Saturday, February 22, 2020

I Ain't One To Gossip But ...


Oh, Tyra Banks, where have you been. A few years back you said you were creating your own Disneyland, called, Modelland, and then you vanished? Wha’happen?

Well, Tyra is back y’all, and she’s got the deets on her, ahem, attraction, Modelland. Appearing on The Talk, Tyra said that Modelland is “Harry Potter meets the modeling industry” with a little Wakanda thrown in there and is based on her self-published YA novel of the same name.

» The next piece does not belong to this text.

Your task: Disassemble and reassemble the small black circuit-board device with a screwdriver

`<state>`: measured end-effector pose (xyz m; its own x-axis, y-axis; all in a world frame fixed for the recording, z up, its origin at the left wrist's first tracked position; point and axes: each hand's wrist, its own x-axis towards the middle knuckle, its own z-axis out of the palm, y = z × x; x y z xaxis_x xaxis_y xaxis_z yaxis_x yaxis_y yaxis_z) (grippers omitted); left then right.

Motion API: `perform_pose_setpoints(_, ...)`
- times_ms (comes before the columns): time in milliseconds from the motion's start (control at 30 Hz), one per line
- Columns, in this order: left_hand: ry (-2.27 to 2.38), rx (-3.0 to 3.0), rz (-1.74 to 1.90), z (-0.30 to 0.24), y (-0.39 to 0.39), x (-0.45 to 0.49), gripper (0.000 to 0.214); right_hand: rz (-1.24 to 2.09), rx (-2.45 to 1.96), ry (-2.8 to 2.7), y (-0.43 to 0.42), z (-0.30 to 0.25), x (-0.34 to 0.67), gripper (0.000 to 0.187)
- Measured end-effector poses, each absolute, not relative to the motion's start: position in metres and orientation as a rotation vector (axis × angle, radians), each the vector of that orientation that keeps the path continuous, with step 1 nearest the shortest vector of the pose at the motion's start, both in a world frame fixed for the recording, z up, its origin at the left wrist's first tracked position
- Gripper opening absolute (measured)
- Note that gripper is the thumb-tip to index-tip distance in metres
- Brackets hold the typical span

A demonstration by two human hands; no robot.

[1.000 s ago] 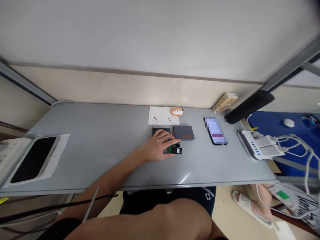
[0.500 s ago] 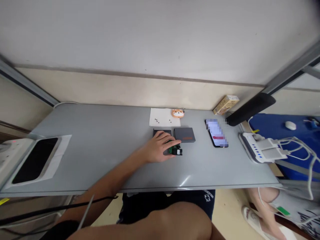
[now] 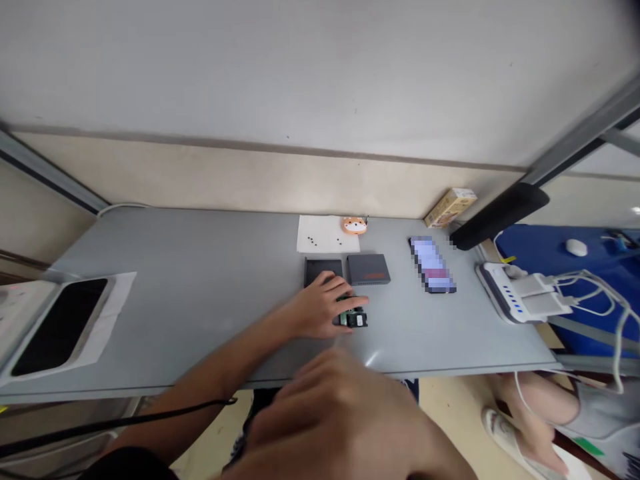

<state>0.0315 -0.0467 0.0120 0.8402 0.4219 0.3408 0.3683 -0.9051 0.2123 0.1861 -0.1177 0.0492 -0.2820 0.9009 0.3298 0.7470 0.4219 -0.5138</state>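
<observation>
My left hand [image 3: 320, 303] rests on the grey table [image 3: 200, 287], its fingers closed on a small green circuit board with a black part [image 3: 354, 319]. Just behind it lie a dark open case half [image 3: 323, 268] and a grey case half [image 3: 369, 269]. Further back is a white paper sheet with small black screws [image 3: 325, 233] and an orange animal-face trinket [image 3: 355, 225]. My right hand [image 3: 345, 413] is raised close to the camera at the bottom, blurred, with its fingers loosely bent and its palm hidden.
A lit phone [image 3: 433, 265] lies to the right, with a yellow box [image 3: 450, 205] by the wall. A white charger with cables [image 3: 515, 297] sits at the table's right end. A black slab on white paper [image 3: 60, 327] is far left. Another person's foot in a slipper [image 3: 520, 433] is lower right.
My right hand has come up into view at the bottom. My left hand has drawn the circuit board slightly toward me.
</observation>
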Motion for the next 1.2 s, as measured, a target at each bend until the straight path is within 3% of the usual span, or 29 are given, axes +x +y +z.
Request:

Modelland! The book and the experience! It’s set in an “alternate universe” and visitors are encouraged to join the #TheUpRiXing led by “Tookie De La Crème, and her squad of atypical beauty rebels.” At Modelland, one can rail against rigid beauty standards while taking selfies and enjoying some Smize Cream.

Seriously. And then Tyra scurried over to The View and told those ladies that her goal is to “bring modeling to the masses” where everybody can “come to Los Angeles, California”—well, to be fair, Santa Monica—where the #TheUpRiXing has opened up a portal “for everybody to come and show their beauty and their booty matters.”

Sounds like a crash and burn if you ask me, and it sounds like Tyra BanX will have no mo money in the bank when this hot mess of a bad idea slinks into the ocean off the Santa Monica Pier.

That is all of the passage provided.